En tanto psicoanalistas, convivimos con la vida y la muerte. Nuestro psiquismo, está habitado por la pulsión de muerte, y hay allí una paradógica satisfacción. El goce del ser humano en aquello que lo hace sufrir, precisamente porque lo que se satisface es su pulsión mortífera. No hay salida?… Sí, la hay! Y es mediante la pulsión de vida que también nos habita, mediante el Deseo. Es el deseo lo que nos hace libres. Libres de qué? De esa tendencia a la muerte que tambien nos habita. Eros y Tanathos conviven. Y el mejor negocio es que triunfe la vida.

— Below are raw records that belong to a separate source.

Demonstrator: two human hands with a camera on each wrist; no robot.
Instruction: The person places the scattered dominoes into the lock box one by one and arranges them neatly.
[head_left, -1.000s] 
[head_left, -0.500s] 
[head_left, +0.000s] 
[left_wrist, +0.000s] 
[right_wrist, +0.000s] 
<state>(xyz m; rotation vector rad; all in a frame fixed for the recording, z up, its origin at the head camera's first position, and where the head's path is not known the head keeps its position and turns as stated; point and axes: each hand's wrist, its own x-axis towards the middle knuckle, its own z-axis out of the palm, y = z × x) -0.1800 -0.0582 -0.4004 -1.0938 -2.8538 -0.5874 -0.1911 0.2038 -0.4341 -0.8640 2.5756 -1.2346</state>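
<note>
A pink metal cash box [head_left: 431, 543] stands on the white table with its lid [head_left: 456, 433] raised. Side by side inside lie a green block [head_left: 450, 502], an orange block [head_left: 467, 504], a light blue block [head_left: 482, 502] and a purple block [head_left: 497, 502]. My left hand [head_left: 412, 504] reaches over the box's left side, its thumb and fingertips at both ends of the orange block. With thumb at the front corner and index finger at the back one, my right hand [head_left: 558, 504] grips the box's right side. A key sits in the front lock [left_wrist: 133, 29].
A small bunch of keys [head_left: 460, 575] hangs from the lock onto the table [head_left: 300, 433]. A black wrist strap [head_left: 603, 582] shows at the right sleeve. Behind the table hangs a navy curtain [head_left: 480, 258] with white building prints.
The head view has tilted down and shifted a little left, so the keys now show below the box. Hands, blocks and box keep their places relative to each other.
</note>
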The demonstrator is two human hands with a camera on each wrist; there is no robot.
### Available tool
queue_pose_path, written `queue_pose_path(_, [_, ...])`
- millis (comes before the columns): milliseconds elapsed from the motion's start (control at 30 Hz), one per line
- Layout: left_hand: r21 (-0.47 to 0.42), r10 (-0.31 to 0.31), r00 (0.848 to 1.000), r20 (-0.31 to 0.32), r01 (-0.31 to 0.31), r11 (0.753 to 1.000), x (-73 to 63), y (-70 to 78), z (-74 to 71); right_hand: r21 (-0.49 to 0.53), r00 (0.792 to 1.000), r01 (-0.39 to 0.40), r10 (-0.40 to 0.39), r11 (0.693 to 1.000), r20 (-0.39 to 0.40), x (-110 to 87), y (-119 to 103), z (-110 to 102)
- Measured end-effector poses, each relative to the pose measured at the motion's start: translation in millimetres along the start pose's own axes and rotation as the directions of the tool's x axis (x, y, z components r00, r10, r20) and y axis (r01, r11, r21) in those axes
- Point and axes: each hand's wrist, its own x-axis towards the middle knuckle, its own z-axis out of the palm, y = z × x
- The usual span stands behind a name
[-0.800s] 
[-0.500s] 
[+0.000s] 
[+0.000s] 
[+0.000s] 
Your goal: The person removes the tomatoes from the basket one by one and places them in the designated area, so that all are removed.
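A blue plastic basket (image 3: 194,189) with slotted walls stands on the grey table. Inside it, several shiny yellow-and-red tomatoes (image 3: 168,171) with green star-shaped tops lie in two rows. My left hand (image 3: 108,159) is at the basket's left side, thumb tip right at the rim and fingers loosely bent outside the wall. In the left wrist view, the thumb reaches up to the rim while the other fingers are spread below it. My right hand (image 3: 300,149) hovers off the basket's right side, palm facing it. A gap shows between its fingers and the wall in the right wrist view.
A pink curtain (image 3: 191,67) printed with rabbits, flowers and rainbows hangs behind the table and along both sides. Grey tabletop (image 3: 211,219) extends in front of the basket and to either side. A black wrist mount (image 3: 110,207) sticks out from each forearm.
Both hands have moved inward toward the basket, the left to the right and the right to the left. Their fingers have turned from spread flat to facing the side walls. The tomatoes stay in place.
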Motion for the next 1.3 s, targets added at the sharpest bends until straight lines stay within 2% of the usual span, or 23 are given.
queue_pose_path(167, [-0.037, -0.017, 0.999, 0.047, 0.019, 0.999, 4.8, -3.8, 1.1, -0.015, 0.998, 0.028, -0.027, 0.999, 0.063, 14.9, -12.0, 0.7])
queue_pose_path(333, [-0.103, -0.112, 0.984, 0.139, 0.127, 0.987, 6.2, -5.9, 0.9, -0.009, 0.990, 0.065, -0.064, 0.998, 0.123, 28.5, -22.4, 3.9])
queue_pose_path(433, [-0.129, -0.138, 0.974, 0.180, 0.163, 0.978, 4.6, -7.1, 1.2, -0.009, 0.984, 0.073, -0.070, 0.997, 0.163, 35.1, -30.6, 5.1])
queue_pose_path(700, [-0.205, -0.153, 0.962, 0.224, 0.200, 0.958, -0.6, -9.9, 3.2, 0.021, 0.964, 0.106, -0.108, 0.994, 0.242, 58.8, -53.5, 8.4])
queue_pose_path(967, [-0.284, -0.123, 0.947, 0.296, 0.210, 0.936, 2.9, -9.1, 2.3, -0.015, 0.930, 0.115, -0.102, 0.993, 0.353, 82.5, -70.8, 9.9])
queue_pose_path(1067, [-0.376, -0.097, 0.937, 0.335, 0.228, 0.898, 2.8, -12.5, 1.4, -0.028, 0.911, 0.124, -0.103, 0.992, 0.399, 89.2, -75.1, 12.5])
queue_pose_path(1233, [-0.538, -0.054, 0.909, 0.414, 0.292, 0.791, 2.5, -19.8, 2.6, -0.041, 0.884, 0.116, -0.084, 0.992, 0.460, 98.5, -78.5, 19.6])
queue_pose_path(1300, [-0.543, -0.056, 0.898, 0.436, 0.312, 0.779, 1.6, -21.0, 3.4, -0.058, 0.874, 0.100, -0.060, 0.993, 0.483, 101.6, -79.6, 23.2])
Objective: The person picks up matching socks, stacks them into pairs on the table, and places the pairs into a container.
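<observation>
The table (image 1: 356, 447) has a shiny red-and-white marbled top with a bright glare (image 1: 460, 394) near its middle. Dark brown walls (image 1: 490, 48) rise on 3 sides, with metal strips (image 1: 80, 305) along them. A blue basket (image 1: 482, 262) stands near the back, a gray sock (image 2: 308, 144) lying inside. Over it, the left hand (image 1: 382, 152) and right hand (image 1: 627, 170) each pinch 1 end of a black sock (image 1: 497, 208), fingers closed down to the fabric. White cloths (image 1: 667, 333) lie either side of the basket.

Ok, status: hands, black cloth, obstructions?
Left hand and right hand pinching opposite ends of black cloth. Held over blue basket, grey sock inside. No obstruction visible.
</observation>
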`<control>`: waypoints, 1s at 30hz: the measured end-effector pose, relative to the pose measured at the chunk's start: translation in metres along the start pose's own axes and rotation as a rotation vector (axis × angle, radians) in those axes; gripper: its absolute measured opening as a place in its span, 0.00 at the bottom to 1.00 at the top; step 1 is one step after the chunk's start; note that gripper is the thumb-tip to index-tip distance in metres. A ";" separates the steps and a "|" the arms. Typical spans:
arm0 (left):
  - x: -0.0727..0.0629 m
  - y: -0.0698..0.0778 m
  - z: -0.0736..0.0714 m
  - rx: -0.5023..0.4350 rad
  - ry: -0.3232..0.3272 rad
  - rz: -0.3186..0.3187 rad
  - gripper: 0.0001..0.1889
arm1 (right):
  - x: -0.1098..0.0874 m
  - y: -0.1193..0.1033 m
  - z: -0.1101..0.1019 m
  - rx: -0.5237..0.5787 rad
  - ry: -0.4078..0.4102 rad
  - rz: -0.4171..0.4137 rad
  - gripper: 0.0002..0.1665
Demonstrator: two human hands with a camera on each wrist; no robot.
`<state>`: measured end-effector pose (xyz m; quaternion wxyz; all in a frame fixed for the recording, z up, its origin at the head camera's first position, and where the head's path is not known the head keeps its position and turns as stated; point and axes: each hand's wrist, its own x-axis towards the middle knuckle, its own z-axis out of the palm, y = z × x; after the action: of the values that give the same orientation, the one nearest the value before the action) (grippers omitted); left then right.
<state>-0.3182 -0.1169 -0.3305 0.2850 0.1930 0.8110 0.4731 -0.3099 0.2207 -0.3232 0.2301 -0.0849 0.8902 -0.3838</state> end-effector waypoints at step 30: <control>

El deseo es el motor de la vida, es la urgencia que nos estimula a vivir cuando le gana la pulseada a la muerte, pero que debe negociar, inteceder y diría hasta triunfar frente a ese enemigo íntimo que es la muerte en vida. La muerte que habita la vida, que es la muerte del deseo. Y el deseo es fugaz, porque justamente es su fugacidad lo que lo mantiene vivo, fugacidad dada por la insatisfacción. Palabra con mala prensa, pero aclaremos que sin insatisfacción no hay deseo, porque el deseo siempre es deseo de otra cosa. Si el deseo se agotase en una cosa, se acabó el deseo. Tiene que haber algo que vuelva a calentar los motores para seguir deseando, para seguir viviendo, y ese algo nos está dado por la insatisfacción que nos constituye en tanto seres deseantes. Esto no es lo mismo que no estar contento con nada de lo que logro. No. Todo lo contrario, se trata de poner en marcha esa insatisfacción inaugural que nos hace ser deseantes, y nos salva de la muerte del deseo, o la anestesia o adormecimiento del mismo. Ese deseo que hay que despertar, que es nuestra responsabilidad inventarlo si no está, crearlo, construirlo, y sostenerlo contra todo aquello que lo aceche, aún nuestras propias trampas, nuestros propios fantasmas. Y no hay que pensar que el deseo nos llega como una revelación, no siempre se sabe de entrada lo que se desea. Y no se trata a veces de lo que deseamos, sino que pongamos nuestro deseo en lo que decidimos hacer, y que podamos sostenerlo contra viento y marea. En nuestra vida, somos responsables de no ceder frente al deseo. Hay que sostenerlo, porque como dice Ana María Matute, el mundo hay que fabricárselo uno mismo, hay que crear peldaños que te suban, que te saquen del pozo. Hay que inventar la vida, porque acaba siendo verdad.
Creo firmemente en que podemos elegir cómo morir: morir bien o morir mal.
Coincido con Santiago Kovadlof, en que morir bien es morir a tiempo. No hay peor infierno que asistir a las exequias del propio deseo. Al funeral de nuestras pasiones. La muerte es por eso… lo que a diario nos acecha. Lo que nos esteriliza, lo que encallece la piel.
La ausencia de propósito, la apatía, el desapego a los seres…, esa es la muerte que mata, y no la que viene después.
Por eso, imploremos que la muerte nos sorprenda sedientos todavía, ejerciendo la alegría de crear. Que nos apague cuando aún estamos encendidos.
El deseo es el motor de la vida, esa urgencia que nos estimula a seguir adelante, con paradas intermedias, pero sin un destino final, salvo la muerte. La plenitud que sentimos después de una comida, del sexo, de un buen libro, o de lo que sea que deseamos, es inevitablemente breve, fugaz y que en tanto deseantes, nos relanzamos por el camino del deseo para sentirnos vivos. Somos seres humanos fragmentados, incompletos, y es esa incompletud misma la que nos hace caminar, diría Lacan. Siempre existen grietas. Que logremos convivir con esas grietas es la clave, para llegar a ser unos seres, digámoslo así, razonablemente sanos.